_EXERCISE_
Pull every line containing "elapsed" out of the material below.

_ENTRIES PROVIDED_

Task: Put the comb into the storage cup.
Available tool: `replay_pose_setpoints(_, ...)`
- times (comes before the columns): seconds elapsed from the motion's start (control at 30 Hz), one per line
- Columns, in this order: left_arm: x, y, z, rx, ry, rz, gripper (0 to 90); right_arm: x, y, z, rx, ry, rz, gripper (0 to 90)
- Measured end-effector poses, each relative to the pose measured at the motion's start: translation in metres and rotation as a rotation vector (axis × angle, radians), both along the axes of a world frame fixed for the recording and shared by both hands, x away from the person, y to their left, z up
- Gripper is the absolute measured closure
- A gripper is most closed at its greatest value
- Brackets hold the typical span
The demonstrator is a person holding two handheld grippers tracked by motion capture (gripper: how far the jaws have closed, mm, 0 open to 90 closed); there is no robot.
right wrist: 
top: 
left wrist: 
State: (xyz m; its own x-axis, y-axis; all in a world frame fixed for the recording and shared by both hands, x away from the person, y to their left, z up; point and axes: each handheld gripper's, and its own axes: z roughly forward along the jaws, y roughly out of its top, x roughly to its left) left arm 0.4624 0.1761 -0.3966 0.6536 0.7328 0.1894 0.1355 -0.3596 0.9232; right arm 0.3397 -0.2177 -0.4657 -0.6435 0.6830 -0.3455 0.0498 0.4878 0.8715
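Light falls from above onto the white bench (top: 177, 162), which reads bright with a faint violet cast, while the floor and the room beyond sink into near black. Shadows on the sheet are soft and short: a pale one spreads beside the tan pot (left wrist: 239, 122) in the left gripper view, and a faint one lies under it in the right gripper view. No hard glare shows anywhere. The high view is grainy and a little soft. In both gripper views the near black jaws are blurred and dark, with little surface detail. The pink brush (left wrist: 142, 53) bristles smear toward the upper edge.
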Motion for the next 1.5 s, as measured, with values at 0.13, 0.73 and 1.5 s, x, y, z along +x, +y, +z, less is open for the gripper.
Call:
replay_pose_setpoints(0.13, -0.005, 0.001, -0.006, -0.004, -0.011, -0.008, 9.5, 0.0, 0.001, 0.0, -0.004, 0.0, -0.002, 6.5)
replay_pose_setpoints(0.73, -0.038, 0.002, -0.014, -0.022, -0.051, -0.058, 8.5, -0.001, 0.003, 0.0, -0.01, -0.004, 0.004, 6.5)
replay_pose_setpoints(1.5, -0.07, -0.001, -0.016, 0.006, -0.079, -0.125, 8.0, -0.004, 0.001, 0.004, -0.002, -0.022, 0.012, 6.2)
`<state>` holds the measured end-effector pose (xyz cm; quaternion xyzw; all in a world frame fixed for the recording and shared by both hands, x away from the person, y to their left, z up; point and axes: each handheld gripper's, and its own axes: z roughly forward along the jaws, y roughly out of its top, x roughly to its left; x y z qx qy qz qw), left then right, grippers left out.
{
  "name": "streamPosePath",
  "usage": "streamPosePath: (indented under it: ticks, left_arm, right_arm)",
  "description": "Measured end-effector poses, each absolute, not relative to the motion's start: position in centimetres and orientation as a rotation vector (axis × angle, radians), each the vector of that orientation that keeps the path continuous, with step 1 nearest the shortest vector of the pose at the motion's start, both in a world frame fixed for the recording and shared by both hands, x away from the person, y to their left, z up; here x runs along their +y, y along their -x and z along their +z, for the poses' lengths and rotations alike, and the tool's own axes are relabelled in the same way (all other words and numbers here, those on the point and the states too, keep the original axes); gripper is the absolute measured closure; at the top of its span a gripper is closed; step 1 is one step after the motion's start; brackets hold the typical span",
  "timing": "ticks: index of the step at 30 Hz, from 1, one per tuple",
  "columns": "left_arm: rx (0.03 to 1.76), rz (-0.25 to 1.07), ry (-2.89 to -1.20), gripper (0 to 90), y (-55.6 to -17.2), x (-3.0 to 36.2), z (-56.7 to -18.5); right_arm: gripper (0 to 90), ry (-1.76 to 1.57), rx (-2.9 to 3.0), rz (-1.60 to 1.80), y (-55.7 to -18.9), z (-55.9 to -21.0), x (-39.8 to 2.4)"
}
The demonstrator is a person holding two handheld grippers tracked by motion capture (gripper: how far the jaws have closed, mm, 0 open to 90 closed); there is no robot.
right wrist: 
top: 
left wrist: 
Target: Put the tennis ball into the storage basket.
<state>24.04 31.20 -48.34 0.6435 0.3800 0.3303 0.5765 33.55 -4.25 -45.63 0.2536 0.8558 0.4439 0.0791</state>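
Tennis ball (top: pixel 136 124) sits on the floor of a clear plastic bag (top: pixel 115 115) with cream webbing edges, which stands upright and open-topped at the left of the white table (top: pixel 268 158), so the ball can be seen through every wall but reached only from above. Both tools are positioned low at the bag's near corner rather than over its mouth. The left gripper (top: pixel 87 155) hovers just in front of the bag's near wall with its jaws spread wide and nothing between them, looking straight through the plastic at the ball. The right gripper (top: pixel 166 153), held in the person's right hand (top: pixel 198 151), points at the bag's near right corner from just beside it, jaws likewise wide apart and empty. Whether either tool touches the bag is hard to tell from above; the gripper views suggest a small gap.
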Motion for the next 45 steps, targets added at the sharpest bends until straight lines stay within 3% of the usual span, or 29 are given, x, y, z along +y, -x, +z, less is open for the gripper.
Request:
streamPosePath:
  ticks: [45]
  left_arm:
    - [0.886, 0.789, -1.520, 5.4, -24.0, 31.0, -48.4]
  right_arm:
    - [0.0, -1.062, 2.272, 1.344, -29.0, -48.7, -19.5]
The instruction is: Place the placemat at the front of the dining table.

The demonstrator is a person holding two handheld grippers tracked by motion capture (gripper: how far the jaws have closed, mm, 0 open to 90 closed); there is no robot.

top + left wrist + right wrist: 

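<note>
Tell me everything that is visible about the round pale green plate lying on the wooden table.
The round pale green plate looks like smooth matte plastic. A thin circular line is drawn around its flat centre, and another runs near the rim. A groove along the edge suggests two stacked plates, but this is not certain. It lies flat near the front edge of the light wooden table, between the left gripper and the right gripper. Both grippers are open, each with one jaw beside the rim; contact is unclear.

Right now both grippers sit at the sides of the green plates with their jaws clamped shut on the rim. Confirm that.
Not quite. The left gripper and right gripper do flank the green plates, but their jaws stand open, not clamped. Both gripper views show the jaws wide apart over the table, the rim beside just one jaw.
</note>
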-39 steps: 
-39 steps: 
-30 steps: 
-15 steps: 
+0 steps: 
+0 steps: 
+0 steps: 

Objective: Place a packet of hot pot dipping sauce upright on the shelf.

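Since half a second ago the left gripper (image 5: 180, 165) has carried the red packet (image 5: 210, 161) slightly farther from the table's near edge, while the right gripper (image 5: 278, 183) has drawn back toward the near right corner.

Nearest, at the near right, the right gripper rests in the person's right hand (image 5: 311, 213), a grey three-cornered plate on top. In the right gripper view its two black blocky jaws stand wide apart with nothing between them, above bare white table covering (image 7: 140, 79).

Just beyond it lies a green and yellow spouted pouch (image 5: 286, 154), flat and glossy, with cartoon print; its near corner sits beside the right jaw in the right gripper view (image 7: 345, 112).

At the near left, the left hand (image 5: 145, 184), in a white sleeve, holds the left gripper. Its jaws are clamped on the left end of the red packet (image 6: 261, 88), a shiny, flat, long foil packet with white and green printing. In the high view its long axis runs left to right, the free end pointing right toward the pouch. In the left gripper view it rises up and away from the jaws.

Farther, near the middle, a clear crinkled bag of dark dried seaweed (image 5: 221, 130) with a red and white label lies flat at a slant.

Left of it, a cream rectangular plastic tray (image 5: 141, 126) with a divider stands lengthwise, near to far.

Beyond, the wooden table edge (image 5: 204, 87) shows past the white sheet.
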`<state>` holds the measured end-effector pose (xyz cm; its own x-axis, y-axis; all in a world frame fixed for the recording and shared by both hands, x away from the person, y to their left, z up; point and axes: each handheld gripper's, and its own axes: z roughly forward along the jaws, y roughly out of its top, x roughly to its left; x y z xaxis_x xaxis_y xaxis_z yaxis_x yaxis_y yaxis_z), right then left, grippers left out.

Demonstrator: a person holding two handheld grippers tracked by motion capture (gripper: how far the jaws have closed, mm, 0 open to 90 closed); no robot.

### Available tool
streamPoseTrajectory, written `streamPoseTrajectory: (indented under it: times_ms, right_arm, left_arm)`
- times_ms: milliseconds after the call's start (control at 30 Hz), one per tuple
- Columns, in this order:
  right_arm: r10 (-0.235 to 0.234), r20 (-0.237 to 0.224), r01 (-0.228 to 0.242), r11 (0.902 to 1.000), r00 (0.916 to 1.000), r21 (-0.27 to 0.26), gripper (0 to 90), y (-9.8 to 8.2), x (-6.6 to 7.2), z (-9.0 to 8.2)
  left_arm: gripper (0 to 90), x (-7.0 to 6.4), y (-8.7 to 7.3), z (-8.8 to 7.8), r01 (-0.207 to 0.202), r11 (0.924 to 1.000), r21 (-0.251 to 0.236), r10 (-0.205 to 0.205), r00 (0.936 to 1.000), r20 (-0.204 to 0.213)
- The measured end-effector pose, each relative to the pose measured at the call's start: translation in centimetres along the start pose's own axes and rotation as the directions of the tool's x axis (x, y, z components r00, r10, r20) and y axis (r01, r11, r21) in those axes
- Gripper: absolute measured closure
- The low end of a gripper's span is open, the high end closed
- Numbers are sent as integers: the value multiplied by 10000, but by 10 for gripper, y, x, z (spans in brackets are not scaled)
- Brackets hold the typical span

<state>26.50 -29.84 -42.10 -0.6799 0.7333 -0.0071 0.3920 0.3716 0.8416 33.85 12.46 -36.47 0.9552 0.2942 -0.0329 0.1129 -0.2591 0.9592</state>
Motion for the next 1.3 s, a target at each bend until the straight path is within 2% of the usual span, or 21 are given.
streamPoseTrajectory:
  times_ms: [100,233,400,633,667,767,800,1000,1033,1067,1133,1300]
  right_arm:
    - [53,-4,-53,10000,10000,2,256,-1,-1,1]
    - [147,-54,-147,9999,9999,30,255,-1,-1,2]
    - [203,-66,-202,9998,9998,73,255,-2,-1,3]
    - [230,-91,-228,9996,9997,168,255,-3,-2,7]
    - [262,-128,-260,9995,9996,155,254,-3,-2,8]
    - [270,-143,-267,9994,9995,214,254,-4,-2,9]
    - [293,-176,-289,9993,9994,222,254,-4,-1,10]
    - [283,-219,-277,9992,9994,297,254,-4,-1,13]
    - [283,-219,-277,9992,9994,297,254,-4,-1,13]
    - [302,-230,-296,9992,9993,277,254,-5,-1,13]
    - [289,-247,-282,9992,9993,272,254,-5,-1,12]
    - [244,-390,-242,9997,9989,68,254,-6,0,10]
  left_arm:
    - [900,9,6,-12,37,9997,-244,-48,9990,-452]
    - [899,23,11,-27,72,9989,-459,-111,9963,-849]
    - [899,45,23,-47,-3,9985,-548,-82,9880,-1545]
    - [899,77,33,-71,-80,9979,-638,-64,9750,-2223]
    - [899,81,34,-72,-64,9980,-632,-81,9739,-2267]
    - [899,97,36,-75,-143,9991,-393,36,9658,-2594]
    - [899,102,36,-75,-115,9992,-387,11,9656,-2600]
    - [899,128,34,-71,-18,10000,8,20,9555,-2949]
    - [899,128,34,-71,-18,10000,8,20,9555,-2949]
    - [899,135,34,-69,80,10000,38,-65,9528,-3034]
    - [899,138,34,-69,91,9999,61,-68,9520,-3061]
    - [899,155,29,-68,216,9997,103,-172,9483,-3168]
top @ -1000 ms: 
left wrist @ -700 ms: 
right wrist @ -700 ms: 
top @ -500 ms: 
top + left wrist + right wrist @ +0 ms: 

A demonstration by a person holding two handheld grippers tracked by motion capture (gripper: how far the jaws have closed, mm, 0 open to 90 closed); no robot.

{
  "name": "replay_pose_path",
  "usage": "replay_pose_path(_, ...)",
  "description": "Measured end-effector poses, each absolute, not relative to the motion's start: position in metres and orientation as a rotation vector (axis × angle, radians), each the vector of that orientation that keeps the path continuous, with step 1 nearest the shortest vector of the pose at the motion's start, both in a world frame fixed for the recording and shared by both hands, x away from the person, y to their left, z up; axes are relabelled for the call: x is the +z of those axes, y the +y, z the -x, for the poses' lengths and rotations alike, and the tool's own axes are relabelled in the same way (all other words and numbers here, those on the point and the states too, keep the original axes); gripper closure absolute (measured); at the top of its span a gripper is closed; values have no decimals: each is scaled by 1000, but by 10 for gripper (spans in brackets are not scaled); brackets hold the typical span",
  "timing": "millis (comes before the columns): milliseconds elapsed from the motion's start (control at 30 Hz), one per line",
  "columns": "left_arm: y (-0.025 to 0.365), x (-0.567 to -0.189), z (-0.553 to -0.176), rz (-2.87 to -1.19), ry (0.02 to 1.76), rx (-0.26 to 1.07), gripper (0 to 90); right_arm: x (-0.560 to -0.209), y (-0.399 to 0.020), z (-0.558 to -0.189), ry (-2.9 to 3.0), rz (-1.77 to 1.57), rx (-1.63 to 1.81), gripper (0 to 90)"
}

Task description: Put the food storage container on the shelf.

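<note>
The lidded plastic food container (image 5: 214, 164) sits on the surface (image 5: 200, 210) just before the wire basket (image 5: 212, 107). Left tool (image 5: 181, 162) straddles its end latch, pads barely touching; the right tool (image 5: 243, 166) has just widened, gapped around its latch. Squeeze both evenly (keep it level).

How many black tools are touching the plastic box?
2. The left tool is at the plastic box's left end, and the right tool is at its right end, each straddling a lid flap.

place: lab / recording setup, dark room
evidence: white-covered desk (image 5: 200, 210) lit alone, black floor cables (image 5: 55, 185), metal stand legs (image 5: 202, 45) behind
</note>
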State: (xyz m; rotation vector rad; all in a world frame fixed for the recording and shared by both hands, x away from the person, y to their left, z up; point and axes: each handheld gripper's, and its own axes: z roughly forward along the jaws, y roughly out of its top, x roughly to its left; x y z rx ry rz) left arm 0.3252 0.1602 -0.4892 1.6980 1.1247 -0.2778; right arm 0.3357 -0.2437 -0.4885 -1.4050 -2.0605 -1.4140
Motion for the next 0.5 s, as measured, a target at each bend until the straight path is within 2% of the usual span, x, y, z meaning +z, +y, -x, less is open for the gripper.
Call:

_RESPONSE_
- times (comes before the columns): seconds elapsed from the motion's start (control at 30 Hz), one per line
  "timing": "millis (comes before the columns): milliseconds elapsed from the motion's start (control at 30 Hz), one per line",

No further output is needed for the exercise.